Neural Networks, Approximation and Hardware

My PhD student Erwei Wang, various collaborators and I have recently published a detailed survey article on this topic: Deep Neural Network Approximation for Custom Hardware: Where We’ve Been, Where We’re Going, to appear in ACM CSUR. In this post, I will informally explain my personal view of the role of approximation in supervised learning (classification), and how this links to the very active topic of DNN accelerator design in hardware.

We can think of a DNN as a graph G, where nodes perform computations and edges carry data. This graph can be interpreted (executed) as a function \llbracket G \rrbracket mapping input data to output data. The quality of this DNN is typically judged by a loss function \ell. Let’s think about the supervised learning case: we typically evaluate the DNN on a set of n test input data points x_i and their corresponding desired output y_i, and compute the mean loss:

L(G) = \frac{1}{n} \sum_{i=1}^n {\ell\left( \llbracket G \rrbracket(x_i), y_i \right)}

Now let’s think about approximation. We can define the approximation problem as – starting with G – coming up with a new graph G', such that G' can be somehow much more efficiently implemented than G, and yet L(G') is not significantly greater than L(G) – if at all. All the main methods for approximating NNs such as quantisation of activations and weights and sparsity – structured and unstructured – can be viewed in this way.
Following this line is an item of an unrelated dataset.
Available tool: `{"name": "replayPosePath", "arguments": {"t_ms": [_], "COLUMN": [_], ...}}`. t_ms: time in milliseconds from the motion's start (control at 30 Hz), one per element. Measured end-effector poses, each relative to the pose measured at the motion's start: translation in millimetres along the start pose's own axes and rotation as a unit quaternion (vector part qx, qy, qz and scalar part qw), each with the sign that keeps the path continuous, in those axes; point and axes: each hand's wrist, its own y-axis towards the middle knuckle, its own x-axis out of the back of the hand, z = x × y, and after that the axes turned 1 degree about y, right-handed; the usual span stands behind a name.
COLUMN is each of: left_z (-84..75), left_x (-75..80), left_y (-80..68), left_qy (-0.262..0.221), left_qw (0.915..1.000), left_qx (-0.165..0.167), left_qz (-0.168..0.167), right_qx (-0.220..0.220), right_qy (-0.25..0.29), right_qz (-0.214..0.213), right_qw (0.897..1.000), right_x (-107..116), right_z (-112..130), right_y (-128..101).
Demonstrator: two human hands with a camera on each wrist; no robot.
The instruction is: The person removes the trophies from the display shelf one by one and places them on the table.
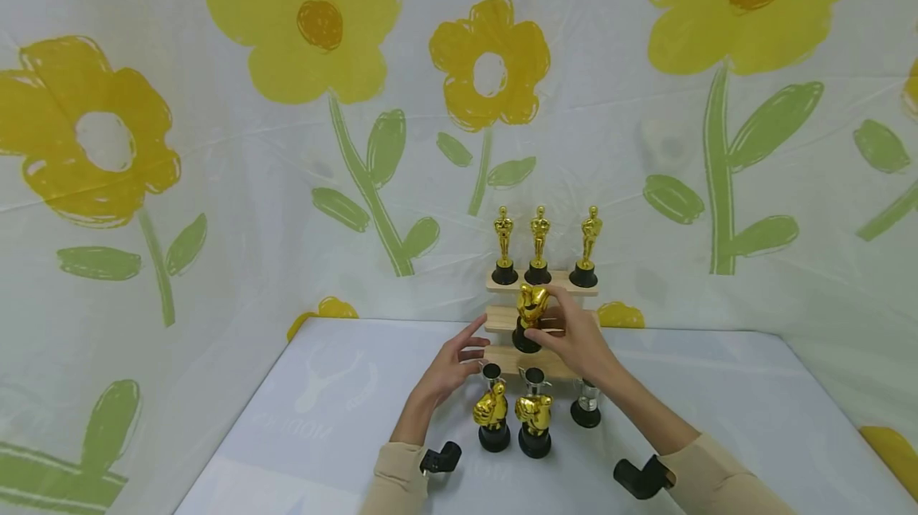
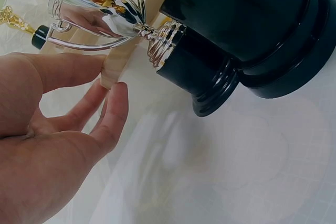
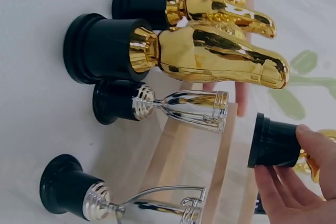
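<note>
A white sheet (image 1: 595,140) printed with yellow flowers hangs behind a white desk (image 1: 344,435). On it is a three-step pale wooden stand (image 1: 502,319). The left hand (image 1: 448,363) pinches one step's end; the right hand (image 1: 577,336) grips a shiny gold trophy (image 1: 532,301) by its round black base, in front of the middle step. Three gold human-figure trophies (image 1: 540,240) occupy the top step. Two gold thumbs-up trophies (image 1: 534,417) and three silver cups on black bases (image 1: 586,407) stand on the desk before the stand.
</note>
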Motion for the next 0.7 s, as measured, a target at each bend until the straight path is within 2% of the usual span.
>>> {"name": "replayPosePath", "arguments": {"t_ms": [233, 500, 700], "left_z": [1.8, 1.7, 1.9], "left_x": [-0.2, -0.6, -0.5], "left_y": [0.0, 0.4, 1.9], "left_qy": [-0.001, 0.000, 0.005], "left_qw": [1.0000, 1.0000, 1.0000], "left_qx": [0.003, -0.008, -0.001], "left_qz": [-0.005, 0.000, -0.007], "right_qx": [-0.013, -0.010, -0.004], "right_qy": [-0.014, -0.010, -0.007], "right_qz": [-0.004, -0.008, -0.006], "right_qw": [1.000, 1.000, 1.000], "right_x": [6.7, 22.3, 30.4], "right_z": [3.9, 4.7, 3.7], "right_y": [-14.9, -36.2, -53.5]}}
There are a couple of interesting differences here to the different problem – often studied in approximate computing, or lossy synthesis – of approximating the original function \llbracket G \rrbracket. In this latter setting, we can define a distance d(G',G) between G and G' (perhaps worst case or average case difference over the input data set), and our goal is to find a G' that keeps this distance bounded while improving the performance, power consumption, or area of the implementation. But in the deep learning setting, even the original network G is imperfect, i.e. L(G) > 0. In fact, we’re not really interested in keeping the distance between G and G' bounded – we’re actually interested bounding the distance between \llbracket G' \rrbracket and some oracle function defining the perfect classification behaviour. This means that there is a lot more room for approximation techniques. It also means that L(G') may even improve compared to L(G), as sometimes seen – for example – through the implicit regularisation behaviour of rounding error in quantised networks. Secondly, we don’t even have access to the oracle function, only to a sample (the training set.) These features combine to make the DNN setting an ideal playground for novel approximation techniques, and I expect to see many such ideas emerging over the next few years, driven by the push to embed deep learning into edge devices.

I hope that the paper we’ve just published in ACM CSUR serves as a useful reference point for where we are at the moment with techniques that simultaneously affect classification performance (accuracy / loss) and computational performance (energy, throughput, area). These are currently mainly based around quantisation of the datatypes in G (fixed point, binarisation, ternarisation, block floating point, etc.) topological changes to the network (pruning) and re-parametrisation of the network (weight sharing, low-rank factorisation, circulant matrices) as well as approximation of nonlinear activation functions. My view is that this is scratching the surface of the problem – expect to see many more developments in this area and consequent rapid changes in hardware architectures for neural networks!